§ Prompt:
With the pictures omitted, write out all of the listing exactly.

§ Supplied material:
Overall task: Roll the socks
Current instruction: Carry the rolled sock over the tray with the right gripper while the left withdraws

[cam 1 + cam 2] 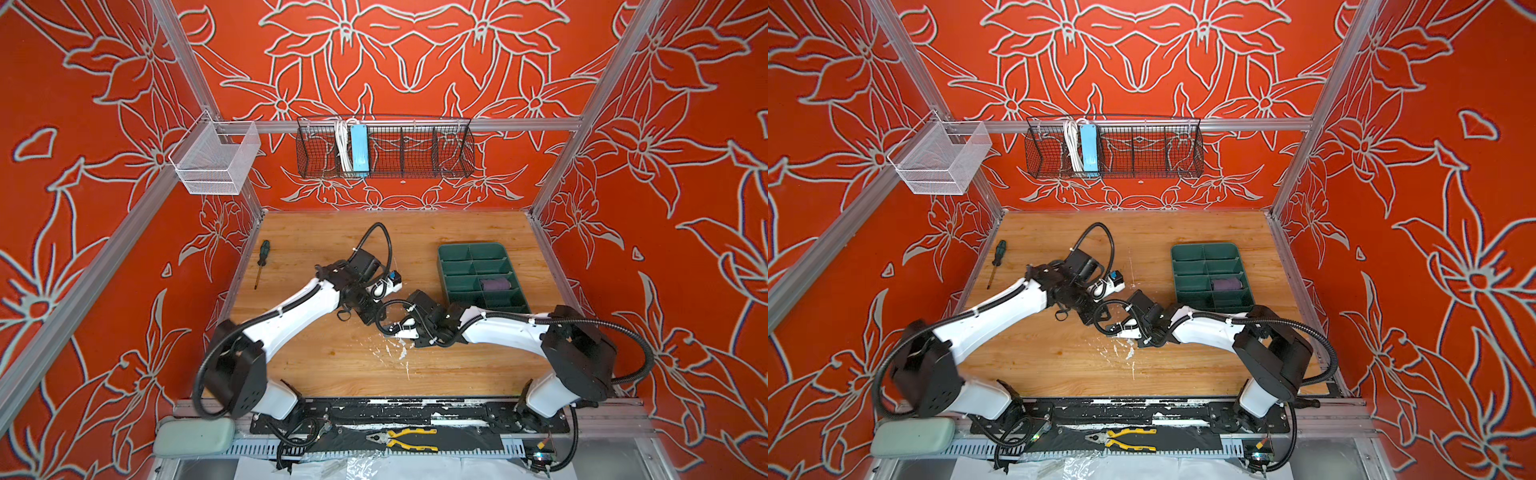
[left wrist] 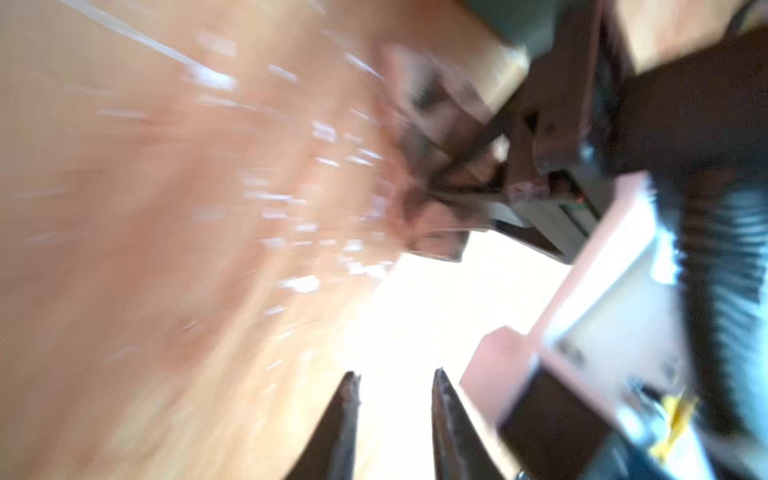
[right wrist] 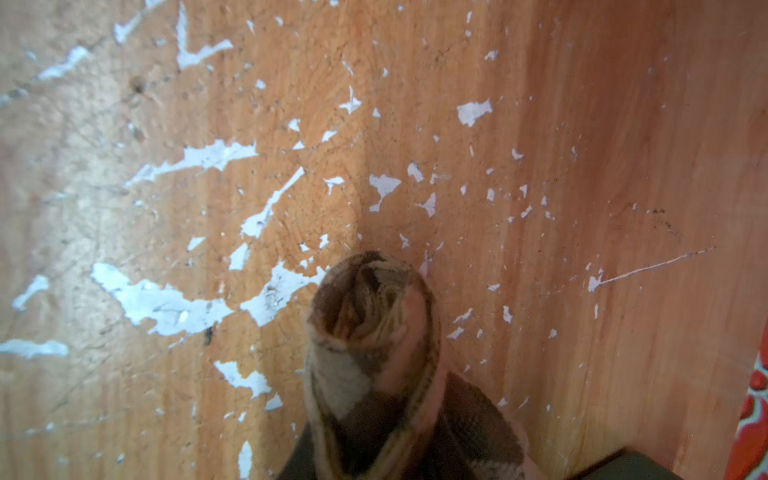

§ Solved problem:
Overall task: Roll the socks
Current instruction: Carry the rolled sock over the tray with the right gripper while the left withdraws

[cam 1 + cam 2] 
[left wrist] 
[right wrist] 

Work on this exercise has concluded.